Required action = Copy down the listing below exactly. Do not include pictures.

Material provided =
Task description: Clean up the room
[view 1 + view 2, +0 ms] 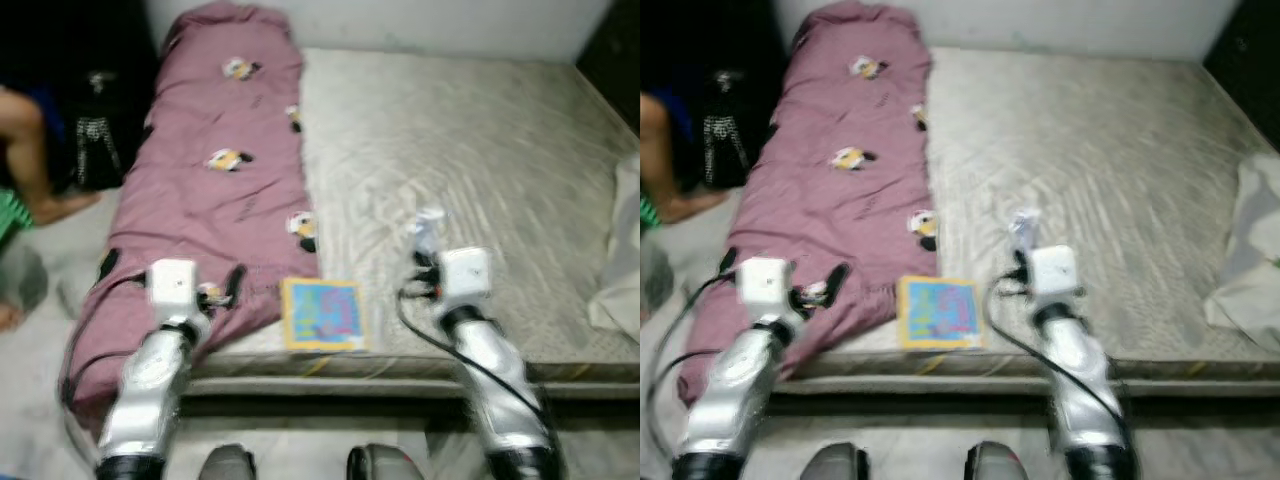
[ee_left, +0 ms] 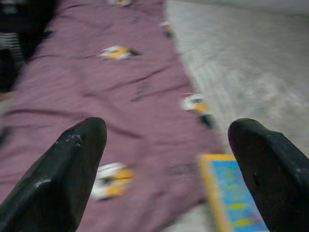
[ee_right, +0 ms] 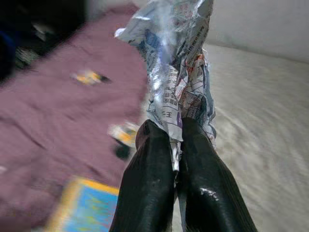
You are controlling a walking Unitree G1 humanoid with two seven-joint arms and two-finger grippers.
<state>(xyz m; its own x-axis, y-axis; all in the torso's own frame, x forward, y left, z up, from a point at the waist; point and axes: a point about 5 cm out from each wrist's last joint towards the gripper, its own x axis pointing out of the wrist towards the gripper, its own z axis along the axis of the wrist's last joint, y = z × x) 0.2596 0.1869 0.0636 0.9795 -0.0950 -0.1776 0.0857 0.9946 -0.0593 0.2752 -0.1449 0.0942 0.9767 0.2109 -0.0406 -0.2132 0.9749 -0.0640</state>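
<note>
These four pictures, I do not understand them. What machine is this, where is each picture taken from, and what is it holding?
It is a humanoid robot standing at the foot of a bed. The two wide pictures come from cameras in its head, looking down at its own silver arms. The two close pictures come from cameras on its wrists, looking along the black fingers.

On the mattress lie a mauve blanket with cartoon prints, a colourful booklet near the edge, and a white cloth on the right.

The right gripper is shut on a crumpled plastic wrapper. The left gripper is open above the blanket, holding nothing.
</note>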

Result of this exercise =
Task description: Clean up the room
[view 1 + view 2, +0 ms] 
[ee_left, +0 ms] 
[ee_right, +0 ms] 
You are controlling a walking Unitree G1 humanoid with two seven-joint arms and two-finger grippers.
<state>(xyz m; its own x-axis, y-axis; all in the torso's own frame, x forward, y left, z up, from a point at the waist; point and axes: a point about 5 cm out from each wrist's last joint towards the gripper, its own x axis pointing out of the wrist towards the gripper, its own z axis along the axis of the wrist's last joint, y = z × x) 0.2596 0.1869 0.0636 0.9795 -0.0950 -0.1776 0.0857 0.9946 -0.0593 0.2752 -0.1449 0.0942 0.9767 0.2109 -0.0406 -0.2132 0.9749 -0.0640</state>
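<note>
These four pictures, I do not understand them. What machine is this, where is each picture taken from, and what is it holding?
It is a humanoid robot standing at the foot of a bed. The two wide pictures come from cameras in its head, looking down at its own silver arms. The two close pictures come from cameras on its wrists, looking along the black fingers.

On the mattress lie a mauve blanket with cartoon prints, a colourful booklet near the edge, and a white cloth on the right.

The right gripper is shut on a crumpled plastic wrapper. The left gripper is open above the blanket, holding nothing.
</note>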

That completes the answer to the exercise.